Over the last ten years a "Cloud First" approach to IT infrastructure has become the default choice, promising scalability, flexibility, and cost efficiency. Both public and private sector organisations embraced the public cloud for its quick setup and global accessibility, making it the backbone of digital transformation strategies. However, our recent research reveals a growing shift away from this approach. A striking 52% of organisations now plan to host and deliver their AI applications on-premise or through colocation facilities rather than relying solely on the public cloud. This movement is fuelled by three primary needs that the cloud often struggles to meet for AI workloads: real-time processing capabilities, control and security.

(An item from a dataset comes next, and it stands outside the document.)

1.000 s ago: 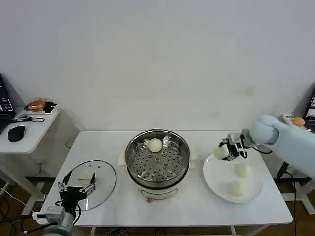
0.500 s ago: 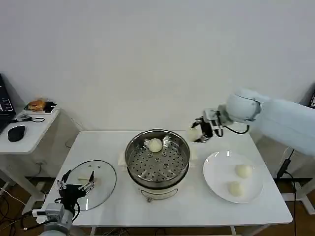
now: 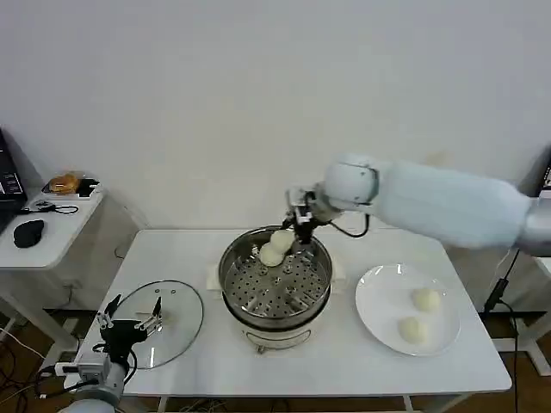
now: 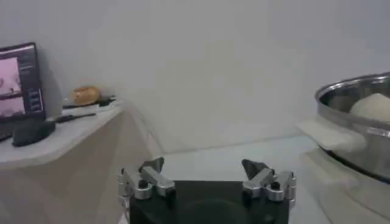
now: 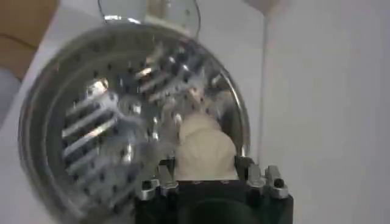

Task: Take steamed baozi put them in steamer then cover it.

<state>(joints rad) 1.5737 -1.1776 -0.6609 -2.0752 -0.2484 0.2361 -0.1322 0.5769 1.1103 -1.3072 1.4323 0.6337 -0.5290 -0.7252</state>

The reality of cloud costs and latency for AI
The initial appeal of the public cloud is undeniable. With no upfront CAPEX and theoretically infinite scalability, it offers flexibility to adjust computing resources as needed. However, as companies scale their AI operations, the financial reality doesn’t always match the promise. Our research found that 77% of organisations reported operating costs in the public cloud were higher than expected, and 63% indicated that their overall cloud costs exceeded those of their previous non-cloud setup. For data-intensive AI workloads, the monthly costs can quickly add up, sometimes reaching unsustainable levels.
Real-time processing needs are another critical factor. AI applications such as financial trading systems, and customer service chatbots require instantaneous data processing and low latency. In our study, 36% of those repatriating applications cited the need for faster data transfer for real-time applications as a key reason for moving away from the cloud. Local or edge data centres allow businesses to process data closer to the source, enabling faster, more efficient processing compared to the latency often experienced when using the public cloud.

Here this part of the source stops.